David L. Lange & H. Jefferson Powell, No Law: Intellectual Property in the Image of an Absolute First Amendment. Palo Alto: Stanford University Press, 2009. Pp. 456. $27.95.

One's theory of law matters. The approach one takes to how the law develops and should be applied influences both the permissible content of legislation and its interpretation by the judiciary. In No Law: Intellectual Property in the Image of an Absolute First Amendment, Duke Law School professors David Lange and Jefferson Powell make the case for interpreting the First Amendment's language in absolute terms, so that the phrase "Congress shall make no law. .. abridging the freedom of speech or of the press" should, in their view, be interpreted to mean exactly what it says. The authors bolster their absolutist perspective not by resort to originalism (124, 188-89), but rather by reliance on "text, structure, and [elegantly presented constitutional] history" (260).

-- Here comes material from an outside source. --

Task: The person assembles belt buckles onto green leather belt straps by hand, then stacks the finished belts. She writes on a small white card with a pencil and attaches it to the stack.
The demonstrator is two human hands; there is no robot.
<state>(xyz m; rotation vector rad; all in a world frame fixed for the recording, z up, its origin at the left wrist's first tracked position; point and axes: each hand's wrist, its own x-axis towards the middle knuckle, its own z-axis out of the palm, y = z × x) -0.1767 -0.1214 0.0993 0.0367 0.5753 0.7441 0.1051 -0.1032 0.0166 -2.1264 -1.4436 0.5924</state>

The authors' absolutist perspective influences their views not only on what types of laws Congress can enact without running afoul of the First Amendment's seemingly clear language, but also on the appropriate theory of legal interpretation to be invoked in determining a given law's validity. In this regard, the authors are attracted to the interpretative framework of Justice Black, who advocated a fidelity to the text and a corresponding circumscription of the judiciary's power (247). The authors lament the reality that, in lieu of Justice Black's approach, the law in the United States has been far more influenced by the perspective of Justice Holmes, whose balancing-oriented ideology has shaped the course of First Amendment law since the early twentieth century. In the authors' view, an approach that calls for balancing the First Amendment's language against individual or society's modem-day sensibilities is a grave mistake, one that has cost us dearly particularly in the realm of intellectual property law. No Law gives the reader an opportunity to contemplate how life and law would unfold if the current balancing-oriented First Amendment theory of law was replaced with the authors' absolutist perspective. They rely on legal history-wonderfully rich legal history-to substantiate their overall point that an absolutist approach to the First Amendment comports with the history of the Amendment's constitutional interpretation. The fact that we are now at a "crisis point" in the application of intellectual property law necessitates a reversal of our current interpretative mode of the First Amendment, and history provides the justification for the return to an absolutist perspective under these circumstances.